Gauzelin (died 7 September 962) was a French Roman Catholic prelate who served as the Bishop of Toul from 922 until his death. He has been named as a saint.

==Life==
Gauzelin was born to noble Frankish parents. He first served as part of notaries in the French kingdom from 913 to circa 919 which later led to King Charles naming him as the Bishop of Toul; Pope John X confirmed the appointment and he received his episcopal consecration on 17 March 922 from Ruotger.
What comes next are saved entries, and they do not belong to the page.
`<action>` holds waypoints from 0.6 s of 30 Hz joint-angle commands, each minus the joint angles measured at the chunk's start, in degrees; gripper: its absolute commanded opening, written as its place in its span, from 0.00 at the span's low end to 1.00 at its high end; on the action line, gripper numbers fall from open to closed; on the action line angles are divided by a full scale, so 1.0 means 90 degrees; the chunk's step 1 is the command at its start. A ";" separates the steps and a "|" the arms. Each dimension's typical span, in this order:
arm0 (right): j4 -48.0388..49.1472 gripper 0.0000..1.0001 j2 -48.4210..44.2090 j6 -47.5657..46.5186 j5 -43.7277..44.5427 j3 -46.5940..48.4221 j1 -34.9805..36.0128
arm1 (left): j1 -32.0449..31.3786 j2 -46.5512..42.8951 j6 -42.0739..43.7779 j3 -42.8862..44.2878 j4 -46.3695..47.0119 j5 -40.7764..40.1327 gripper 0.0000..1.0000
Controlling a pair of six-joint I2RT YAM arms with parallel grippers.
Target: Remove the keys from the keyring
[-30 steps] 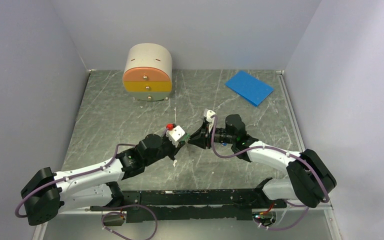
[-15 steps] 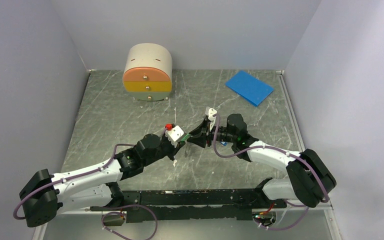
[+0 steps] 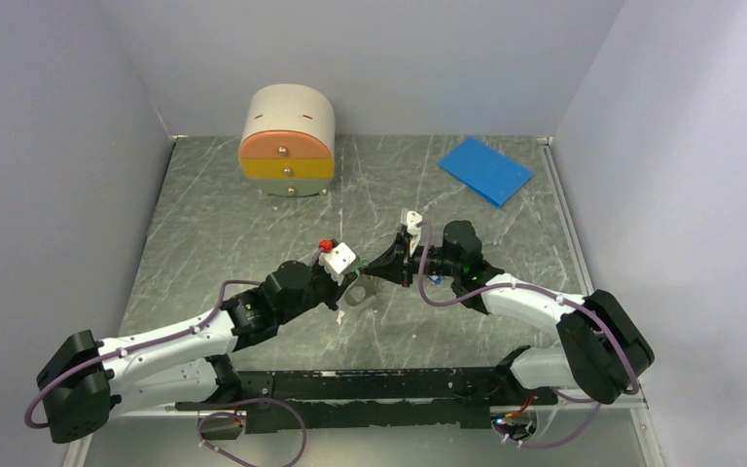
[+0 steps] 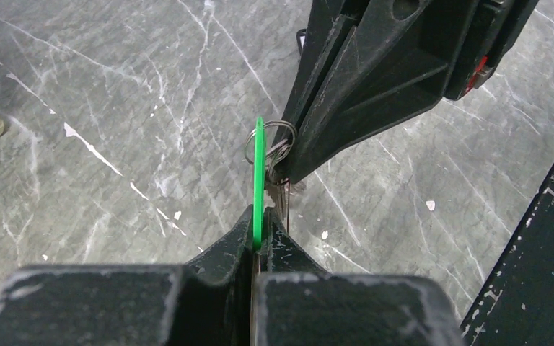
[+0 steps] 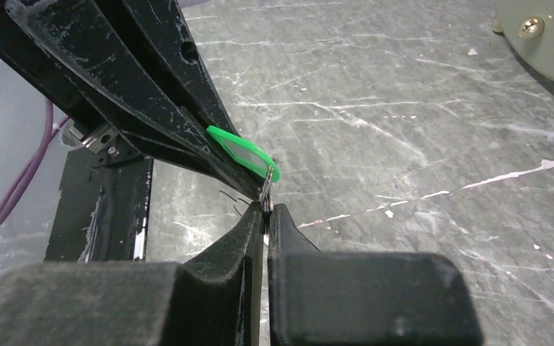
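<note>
While the left gripper (image 4: 260, 231) is pressed together on the near edge of the green tag of the keys (image 4: 259, 169), holding it edge-on, the right gripper (image 5: 265, 210) meets it tip to tip. The right gripper is closed on the thin wire of the keyring (image 4: 273, 132), which is threaded through the tag's far end. Tag and ring are joined, and both are held above the middle of the grey marbled table (image 3: 253, 214), between the two arms. Step in hand: the two-handed grip that precedes separation; no key is off yet. The next move probably calls for a small, steady opposing pull or twist. This would work the tag's eyelet along the wire coil to its open end without either pinch slipping.
</note>
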 commanded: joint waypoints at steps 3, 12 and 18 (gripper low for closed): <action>0.0127 0.00 -0.0167 -0.0130 -0.0217 0.0075 -0.0246 | 0.0017 -0.0374 0.0002 -0.0132 0.0165 -0.0591 0.03; -0.0579 0.00 -0.0012 -0.0516 -0.0873 0.0424 -0.0254 | 0.0272 -0.0627 -0.0061 -0.0909 0.1266 0.0006 0.35; -0.1129 0.00 0.0013 -0.0958 -0.1167 0.0660 -0.0246 | 0.0666 -0.0957 -0.0275 -0.1291 0.1920 0.0680 0.61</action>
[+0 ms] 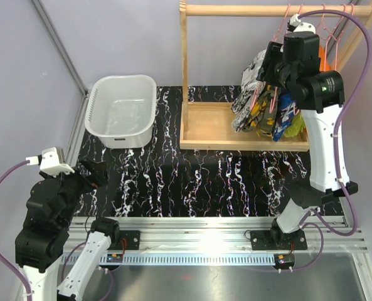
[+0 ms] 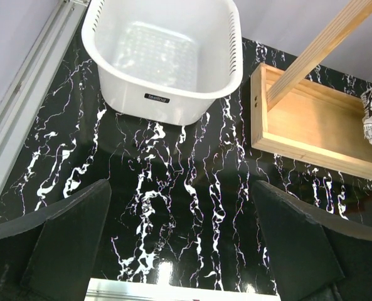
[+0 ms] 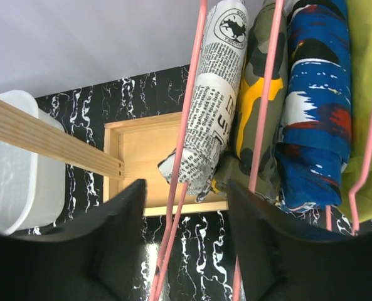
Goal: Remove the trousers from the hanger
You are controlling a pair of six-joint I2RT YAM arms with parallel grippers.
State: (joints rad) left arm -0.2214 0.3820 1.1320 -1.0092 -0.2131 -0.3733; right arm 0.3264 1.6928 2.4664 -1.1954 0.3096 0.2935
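Far right, the right gripper (image 3: pixel 186 210) holds its jaws apart either side of the black-white-grey trousers' (image 3: pixel 218 94) pink hanger (image 3: pixel 187 106), seemingly to pinch it, while the left gripper (image 2: pixel 186 244) idles wide open near left.

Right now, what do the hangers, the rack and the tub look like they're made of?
Hangers: thin pink rods, glossy, probably coated wire or plastic. Rack: light unpainted wood, grain lines visible. Tub: white plastic, slightly translucent, moulded slotted walls.
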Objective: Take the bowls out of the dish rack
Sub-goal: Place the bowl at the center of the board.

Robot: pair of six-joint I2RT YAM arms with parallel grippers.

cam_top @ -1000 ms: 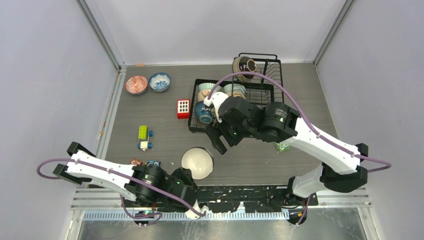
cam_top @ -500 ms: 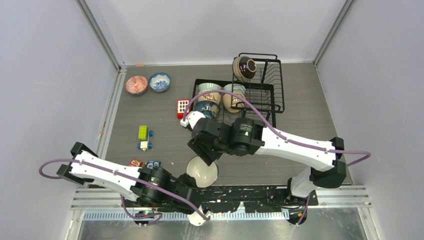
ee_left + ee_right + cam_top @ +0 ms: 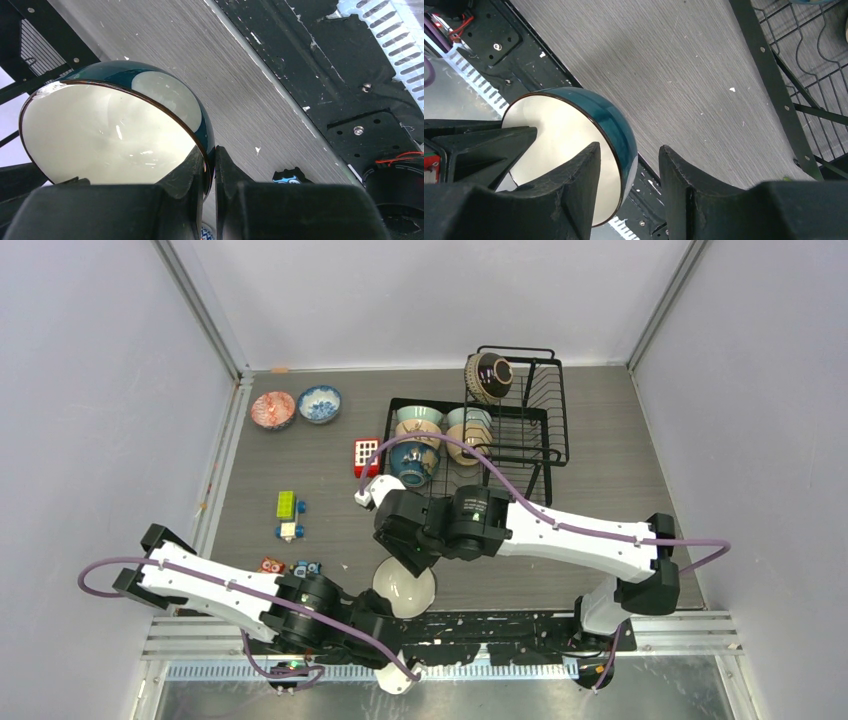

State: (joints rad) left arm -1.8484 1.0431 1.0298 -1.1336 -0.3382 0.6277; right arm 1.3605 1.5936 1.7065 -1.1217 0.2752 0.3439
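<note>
At the grey table's [image 3: 620,470] six-o'clock edge, the left gripper [image 3: 210,165] pinches the cream-lined teal ceramic bowl's [image 3: 110,135] rim, the half-open right gripper [image 3: 630,147] straddling it.

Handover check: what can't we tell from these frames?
- Top view: right claw tips, hidden under its own wrist.
- Right wrist view: dish rack, cut off at the right edge.
- Top view: count of racked bowls, cable crosses them.
- Left wrist view: teal bowl lower rim, behind left claw.
</note>
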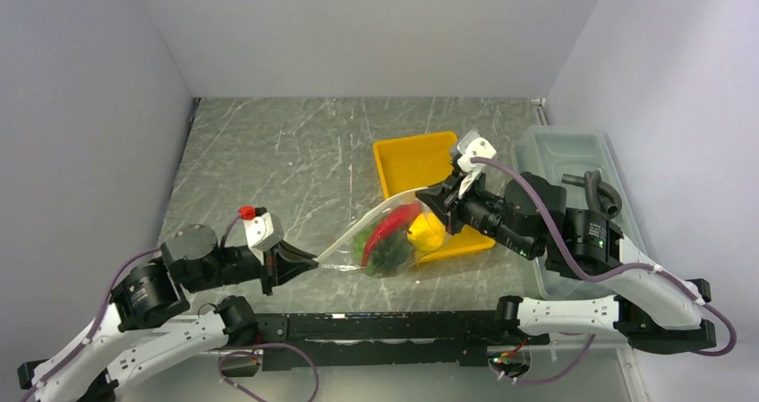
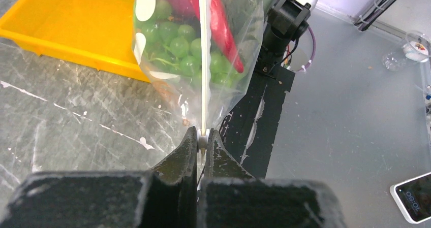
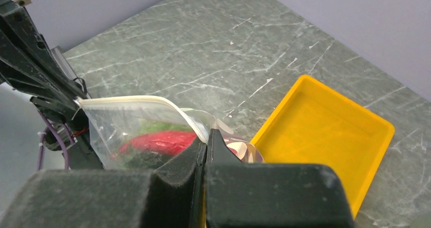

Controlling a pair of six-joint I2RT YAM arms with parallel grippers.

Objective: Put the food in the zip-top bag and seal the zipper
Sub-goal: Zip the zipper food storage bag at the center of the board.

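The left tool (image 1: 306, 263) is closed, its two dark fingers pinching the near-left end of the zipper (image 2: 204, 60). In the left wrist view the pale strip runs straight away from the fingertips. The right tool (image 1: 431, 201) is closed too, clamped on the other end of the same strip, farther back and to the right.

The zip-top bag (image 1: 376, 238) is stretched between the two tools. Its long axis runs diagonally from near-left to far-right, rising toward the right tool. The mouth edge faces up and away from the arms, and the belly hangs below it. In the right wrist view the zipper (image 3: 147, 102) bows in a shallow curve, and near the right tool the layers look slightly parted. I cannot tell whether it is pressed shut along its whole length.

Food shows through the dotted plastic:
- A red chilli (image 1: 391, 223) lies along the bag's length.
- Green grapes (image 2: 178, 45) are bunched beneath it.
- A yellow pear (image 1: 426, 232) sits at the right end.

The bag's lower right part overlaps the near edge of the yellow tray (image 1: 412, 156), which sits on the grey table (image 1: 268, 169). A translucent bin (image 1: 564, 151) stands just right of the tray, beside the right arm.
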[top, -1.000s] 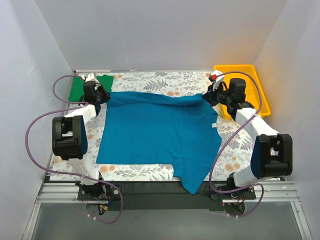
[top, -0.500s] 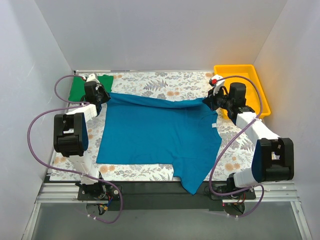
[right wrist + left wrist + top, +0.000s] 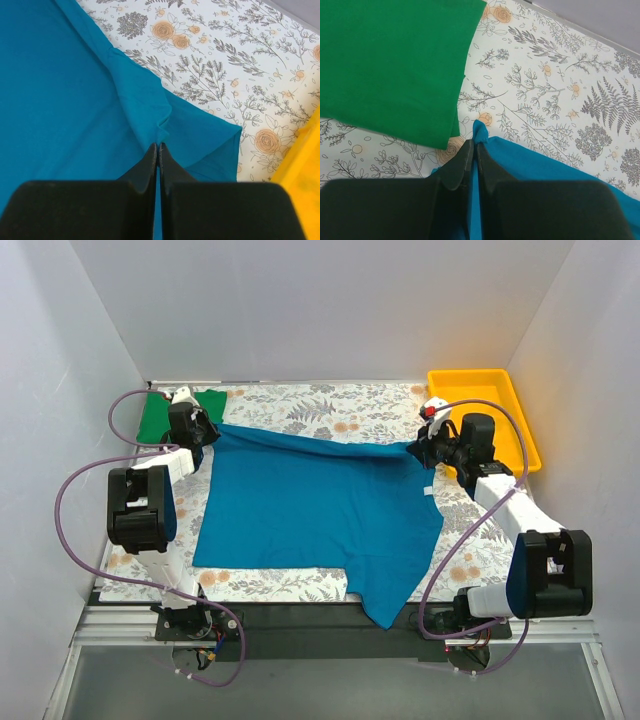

Gauzelin promoted discipline for the monasteries and for diocesan priests and tried to defend the church against secular threats.

The damage from the Danish and Hungarian invasions saw him become a reforming bishop in his diocese as well as the founder of a number of monasteries. These new monasteries included one at Bouxières-aux-Dames (built c. 935–936) which became associated with his noble household and where he was later buried.

==Death==
Bishop Gauzelin died on 7 September 962. There is a cathedral that continues to preserve a number of objects associated with him.

== Feast days ==

- 7 September - main commemoration,
- 31 August - translation of relics to Nancy Cathedral in 1803,

== Sources ==

- Michel, Jacqueline (1972). "Gauzelin, évêque de Toul (922-962)"
- Martin, Eugène (1893). "Quelques observations des évéques de Toul prédécesseurs de Saint-Gauzelin"
- Parisse, Michel. "Un évêque réformateur : Gauzelin de Toul (922-962)"
- Nightingale, John (2001). "A New Foundation and its Donors: Bouxières-aux-Dames"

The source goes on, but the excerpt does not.